Icon autobiography


Autobiography

Autobiography is among the most important and valuable vehicles for exploring the human realm in all of its depth, complexity, and richness. Although there are numerous ways to define and conceptualize autobiography, for current purposes it may be considered the specific kind of text that results from the first-person interpretive reconstruction of either a life in its [Page 46]entirety or a significant portion of it, with the aim not merely of recounting “what happened when” but also of understanding, from the vantage point of the current time, the meaning and movement of the past. Located whenever and wherever such interpretive reconstruction occurs—whether in the context of questionnaires, interviews, or those larger literary texts that may be created when an individual takes the time to explore his or her life in its full measure via writing—autobiography is perhaps the primary inroad to the elusive phenomenon of the self, at least as it has emerged in the context of Western history and culture. It is for this reason that during the early part of the 20th century the German philosopher Wilhelm Dilthey, among others, underscored the profound importance of autobiography for the Geisteswissenschaften (the human sciences); insofar as the human sciences were to be founded on methods and modes of inquiry suitable for exploring the distinctively human realm, autobiographical understanding would play a leading role in the project.

Autobiography came to play a prominent role in psychoanalysis—in the “personology” of figures such as Gordon Allport and Henry Murray, in certain strands of anthropological and sociological research (including “autoethnography” in which the researcher's own autobiography serves as the focus of interest), and (most recently) in “narrative inquiry,” a portion of which considers life stories, in their myriad forms, uniquely suited to exploring issues ranging from selfhood and identity to the process of development throughout the life course to the social/cultural “construction” of human lives. With respect to the qualitative research enterprise, autobiography's virtues are many. Foremost among them are what might be termed its ontological wholeness, temporal wholeness, enculturedness, hermeneutic multivocality, and (perhaps most centrally) embeddedness within the fabric of narrativity.

Autobiography is among the most “unrestricted” sources of qualitative data; rather than being limited to some specific behavior or characteristic or region of meaning, its ontological scope is the whole of a life, that is, anything and everything about that life that is meaningful and significant enough to warrant its being told. Drawing on autobiography in qualitative research, thus, lends itself to an “idiographic” perspective in which the individual, in all of his or her complexity, is the preferred unit of analysis.

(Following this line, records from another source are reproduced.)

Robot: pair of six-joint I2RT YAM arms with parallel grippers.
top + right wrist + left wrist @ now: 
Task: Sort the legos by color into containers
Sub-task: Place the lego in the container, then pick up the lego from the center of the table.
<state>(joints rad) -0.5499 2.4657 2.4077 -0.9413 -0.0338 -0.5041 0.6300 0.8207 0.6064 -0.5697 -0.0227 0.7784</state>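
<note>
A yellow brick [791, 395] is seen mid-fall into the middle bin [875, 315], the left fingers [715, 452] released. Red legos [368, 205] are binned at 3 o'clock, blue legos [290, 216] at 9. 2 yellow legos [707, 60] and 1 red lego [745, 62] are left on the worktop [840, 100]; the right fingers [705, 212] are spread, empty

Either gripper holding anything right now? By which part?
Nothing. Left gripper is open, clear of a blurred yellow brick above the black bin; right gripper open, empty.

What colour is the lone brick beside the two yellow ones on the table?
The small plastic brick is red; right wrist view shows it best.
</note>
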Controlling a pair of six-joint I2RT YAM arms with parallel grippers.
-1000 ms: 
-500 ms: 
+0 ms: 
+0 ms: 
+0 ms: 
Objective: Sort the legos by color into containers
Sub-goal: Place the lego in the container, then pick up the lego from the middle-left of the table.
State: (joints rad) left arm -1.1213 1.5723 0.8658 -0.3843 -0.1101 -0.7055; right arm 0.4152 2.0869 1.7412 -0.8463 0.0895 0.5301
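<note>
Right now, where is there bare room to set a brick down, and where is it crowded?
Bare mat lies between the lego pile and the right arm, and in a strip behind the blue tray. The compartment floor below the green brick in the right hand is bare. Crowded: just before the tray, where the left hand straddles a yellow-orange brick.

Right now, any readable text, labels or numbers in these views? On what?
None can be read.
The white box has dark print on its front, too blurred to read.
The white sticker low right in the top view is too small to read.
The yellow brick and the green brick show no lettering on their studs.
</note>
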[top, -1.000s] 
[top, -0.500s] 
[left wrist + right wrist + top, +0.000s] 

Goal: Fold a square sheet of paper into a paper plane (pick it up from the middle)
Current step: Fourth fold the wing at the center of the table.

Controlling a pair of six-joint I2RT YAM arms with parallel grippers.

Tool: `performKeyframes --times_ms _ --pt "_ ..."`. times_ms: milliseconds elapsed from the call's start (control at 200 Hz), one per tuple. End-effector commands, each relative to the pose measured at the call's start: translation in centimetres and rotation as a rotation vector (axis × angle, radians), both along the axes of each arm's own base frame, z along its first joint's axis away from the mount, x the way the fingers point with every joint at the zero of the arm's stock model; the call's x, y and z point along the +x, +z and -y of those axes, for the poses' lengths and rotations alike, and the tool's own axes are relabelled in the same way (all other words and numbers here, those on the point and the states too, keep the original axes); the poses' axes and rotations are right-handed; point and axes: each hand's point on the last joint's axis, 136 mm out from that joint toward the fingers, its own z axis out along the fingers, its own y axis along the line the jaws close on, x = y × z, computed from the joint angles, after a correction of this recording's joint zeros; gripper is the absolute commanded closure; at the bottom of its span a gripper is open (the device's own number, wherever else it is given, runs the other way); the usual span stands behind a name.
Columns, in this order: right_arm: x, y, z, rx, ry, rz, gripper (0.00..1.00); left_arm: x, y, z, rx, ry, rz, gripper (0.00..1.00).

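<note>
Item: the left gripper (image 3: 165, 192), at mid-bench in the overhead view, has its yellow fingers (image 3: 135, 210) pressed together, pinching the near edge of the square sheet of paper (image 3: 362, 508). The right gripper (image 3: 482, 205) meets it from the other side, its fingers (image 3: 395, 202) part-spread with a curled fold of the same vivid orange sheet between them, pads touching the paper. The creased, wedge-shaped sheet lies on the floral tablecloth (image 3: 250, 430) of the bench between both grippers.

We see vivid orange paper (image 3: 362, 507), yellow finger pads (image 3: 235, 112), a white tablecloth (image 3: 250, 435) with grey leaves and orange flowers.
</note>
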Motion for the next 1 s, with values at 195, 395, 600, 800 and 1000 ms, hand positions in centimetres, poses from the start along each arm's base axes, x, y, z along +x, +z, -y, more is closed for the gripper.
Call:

Autobiography also embodies temporal wholeness; by depicting either a significant portion of a life or a life in its entirety, its interpretive reach is capacious. Rather than isolating the individual from the flow of life, autobiography is oriented toward the flow of life itself, its continuities and its changes, its identity in time and its possible dispersion. Insofar as the human person cannot be known except in the unfolding of his or her unique and unrepeatable history, autobiography may be seen as the privileged path to such knowledge. It should be emphasized in this context that neither ontological wholeness nor temporal wholeness entails the supposition that autobiographies—and selves—are unified and coherent; autobiographies vary markedly in their degree of coherence, as do selves. Whether unified and coherent or less so, these dual conditions of wholeness remain.